(About this exercise):
Copy each record exactly as it reads, leaving out any pictures it holds.

-------

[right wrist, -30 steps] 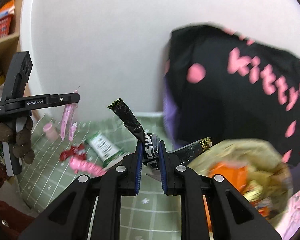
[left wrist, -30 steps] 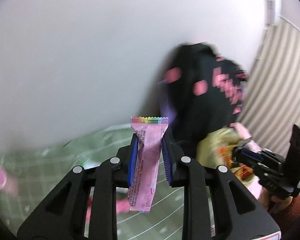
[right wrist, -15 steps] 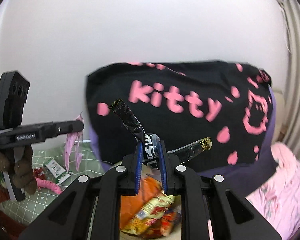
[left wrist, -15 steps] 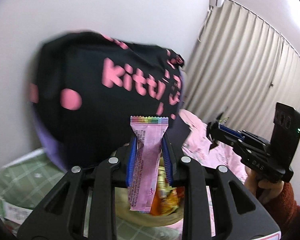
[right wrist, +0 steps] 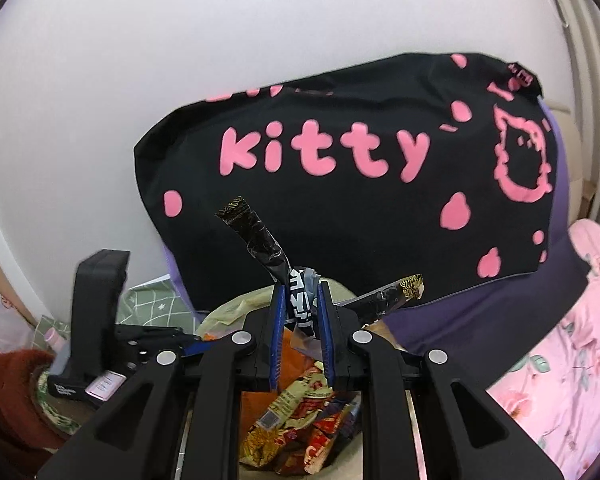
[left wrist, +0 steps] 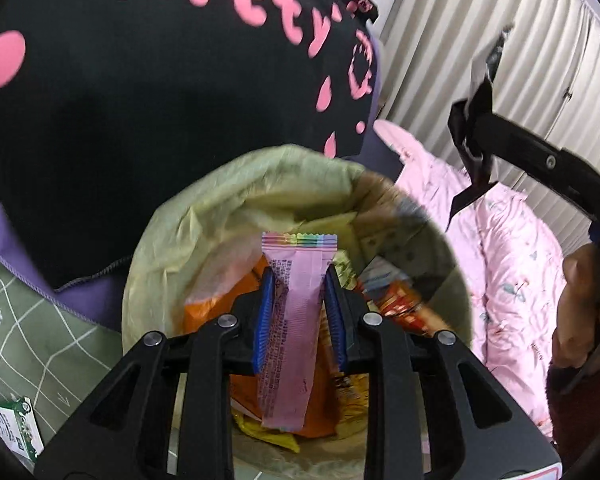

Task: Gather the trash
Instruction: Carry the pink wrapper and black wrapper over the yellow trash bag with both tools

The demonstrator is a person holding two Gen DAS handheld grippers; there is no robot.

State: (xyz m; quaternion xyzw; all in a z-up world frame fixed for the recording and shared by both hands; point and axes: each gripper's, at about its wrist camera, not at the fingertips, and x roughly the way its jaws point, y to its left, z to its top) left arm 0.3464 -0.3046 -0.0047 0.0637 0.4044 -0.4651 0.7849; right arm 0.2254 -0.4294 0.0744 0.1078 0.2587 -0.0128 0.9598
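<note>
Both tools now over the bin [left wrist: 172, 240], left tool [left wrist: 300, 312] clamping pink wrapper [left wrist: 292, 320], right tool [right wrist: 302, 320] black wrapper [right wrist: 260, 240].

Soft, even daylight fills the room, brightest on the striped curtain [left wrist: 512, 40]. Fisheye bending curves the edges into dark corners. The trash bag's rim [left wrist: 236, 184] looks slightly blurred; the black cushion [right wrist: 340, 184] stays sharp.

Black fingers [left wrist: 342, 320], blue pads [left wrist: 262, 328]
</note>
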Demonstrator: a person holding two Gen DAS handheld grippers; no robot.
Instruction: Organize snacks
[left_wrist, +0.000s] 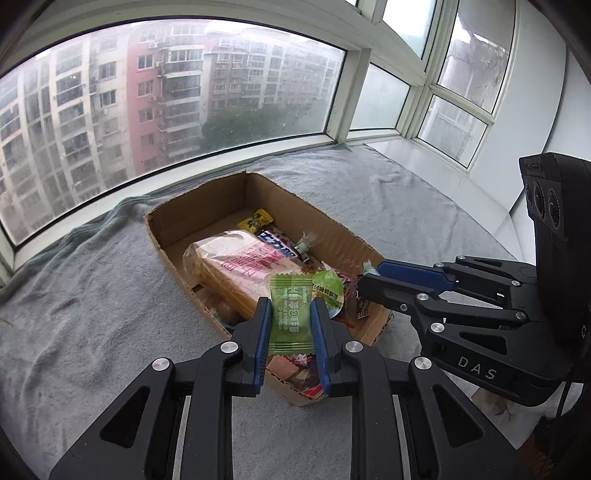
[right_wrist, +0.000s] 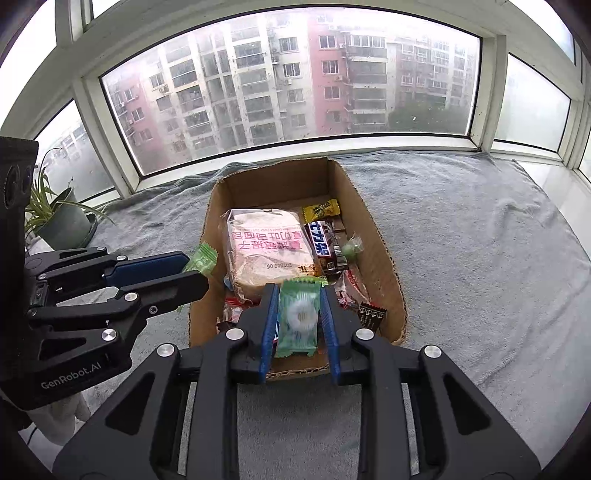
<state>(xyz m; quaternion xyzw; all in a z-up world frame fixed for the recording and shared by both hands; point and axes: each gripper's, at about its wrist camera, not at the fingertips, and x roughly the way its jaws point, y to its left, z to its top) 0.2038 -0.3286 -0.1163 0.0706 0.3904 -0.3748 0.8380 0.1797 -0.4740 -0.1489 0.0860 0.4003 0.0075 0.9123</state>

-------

(Your solution):
[right wrist, -30 steps] 
[left wrist, -30 steps] 
[right wrist, -15 steps] 
[left wrist, -15 steps] 
[right wrist, +0 steps] 
[left wrist, +0 steps] 

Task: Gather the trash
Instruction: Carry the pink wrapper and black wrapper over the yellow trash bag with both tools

The demonstrator is a person holding two Gen DAS handheld grippers; there is no robot.

State: (xyz m; quaternion xyzw; all in a z-up world frame fixed for the recording and shared by both hands; point and axes: each gripper's, at about its wrist camera, not at the fingertips, and x roughly the way its jaws point, y to its left, z to its top) left arm 0.3464 -0.3046 -0.0047 0.0637 0.4044 -0.4651 0.7849; right arm 0.2254 -0.4294 0.0744 0.1078 0.2587 -0.0128 0.9598
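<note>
Both tools now over the bin [left wrist: 172, 240], left tool [left wrist: 300, 312] clamping pink wrapper [left wrist: 292, 320], right tool [right wrist: 302, 320] black wrapper [right wrist: 260, 240].

Soft, even daylight fills the room, brightest on the striped curtain [left wrist: 512, 40]. Fisheye bending curves the edges into dark corners. The trash bag's rim [left wrist: 236, 184] looks slightly blurred; the black cushion [right wrist: 340, 184] stays sharp.

Black fingers [left wrist: 342, 320], blue pads [left wrist: 262, 328]
</note>
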Demonstrator: a person holding two Gen DAS handheld grippers; no robot.
Instruction: Organize snacks
[left_wrist, +0.000s] 
[right_wrist, +0.000s] 
<state>(xyz m; quaternion xyzw; all in a z-up world frame fixed for the recording and shared by both hands; point and axes: each gripper's, at about its wrist camera, not at the fingertips, and x roughly the way its jaws point, y to its left, z to its top) 0.2038 -0.3286 -0.1163 0.0706 0.3904 -0.3748 0.8380 0.1797 -0.4740 -0.1489 0.0860 0.4003 0.0075 0.9123</state>

With the answer given, the exercise is complete.